Giving students multiple chances to “respond,” or provide answers, is a learning strategy supported by research, and part of why Able is here — to ensure that she’s incorporating evidence-based practices into her teaching. The sessions are meant to accelerate student learning and take some of the guesswork out of becoming an effective teacher, part of a larger district plan to incorporate research from the fields of neuroscience, educational psychology and cognitive science — often referred together broadly as the ‘science of learning.’
Frederick County, situated about 50 miles north of Washington, D.C., and 50 miles west of Baltimore, is a diverse district with 69 schools and 48,000 students, and one of only a handful to use learning science research to try to improve schools at scale. Launched in 2015, it’s the centerpiece of a school improvement plan, and leaders say the goal is to raise academic achievement overall, as well as shrink stubborn gaps between more advantaged students and their less advantaged peers.
“As a district, we’ve been talking about achievement gaps for a long time,” said Margaret Lee, Frederick County’s director of organizational development who has led the charge toward the science of learning. “I’ve seen it in every role that I’ve had, always looking at what could make the difference. Like every district in America, every silver bullet that people thought up had been peddled to us. It started to frustrate me that none of these things were making a difference, and that was a catalyst that led us here.”

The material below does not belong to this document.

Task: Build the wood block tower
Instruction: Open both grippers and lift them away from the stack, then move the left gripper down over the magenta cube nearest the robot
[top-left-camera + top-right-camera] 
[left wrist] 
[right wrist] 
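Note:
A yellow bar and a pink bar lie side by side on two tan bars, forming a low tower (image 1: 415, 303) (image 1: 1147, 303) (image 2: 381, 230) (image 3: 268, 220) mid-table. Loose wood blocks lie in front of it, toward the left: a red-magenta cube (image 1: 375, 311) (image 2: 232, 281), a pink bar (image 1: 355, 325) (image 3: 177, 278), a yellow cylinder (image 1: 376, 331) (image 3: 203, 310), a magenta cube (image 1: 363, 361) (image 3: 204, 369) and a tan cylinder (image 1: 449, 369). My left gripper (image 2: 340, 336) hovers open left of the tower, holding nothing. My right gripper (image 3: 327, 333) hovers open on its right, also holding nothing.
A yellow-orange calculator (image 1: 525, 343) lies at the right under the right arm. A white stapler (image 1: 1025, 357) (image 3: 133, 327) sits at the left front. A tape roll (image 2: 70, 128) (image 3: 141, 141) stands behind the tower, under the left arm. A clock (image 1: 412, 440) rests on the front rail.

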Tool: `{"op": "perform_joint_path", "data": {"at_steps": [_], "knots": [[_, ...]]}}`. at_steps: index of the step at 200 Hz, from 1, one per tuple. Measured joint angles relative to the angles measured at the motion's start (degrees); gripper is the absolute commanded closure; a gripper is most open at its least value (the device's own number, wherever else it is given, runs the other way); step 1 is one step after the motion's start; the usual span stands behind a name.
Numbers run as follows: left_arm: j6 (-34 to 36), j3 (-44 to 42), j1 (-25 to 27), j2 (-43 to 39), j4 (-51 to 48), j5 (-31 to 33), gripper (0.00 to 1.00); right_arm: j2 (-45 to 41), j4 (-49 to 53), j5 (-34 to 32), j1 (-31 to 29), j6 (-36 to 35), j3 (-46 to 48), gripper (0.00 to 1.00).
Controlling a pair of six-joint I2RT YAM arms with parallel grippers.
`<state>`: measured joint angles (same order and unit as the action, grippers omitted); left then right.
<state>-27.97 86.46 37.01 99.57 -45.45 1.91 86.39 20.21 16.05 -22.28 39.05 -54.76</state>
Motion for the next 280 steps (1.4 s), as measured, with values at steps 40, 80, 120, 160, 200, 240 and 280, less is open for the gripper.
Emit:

The district is seeing steady progress in a positive direction, even when accounting for pandemic-related learning loss. Third-grade English Language Arts scores, for example, on the Maryland Comprehensive Assessment Program test, rose from 49.5% proficient in 2018, to 60% proficient in 2023 — 12 points above the state average. In math, students from disadvantaged groups have also seen steady gains. African-American third graders were 38% proficient in 2018, but rose to 43.8% by 2023; over five years, low-income Title I third graders slowly grew from 32% to 37.6% proficient.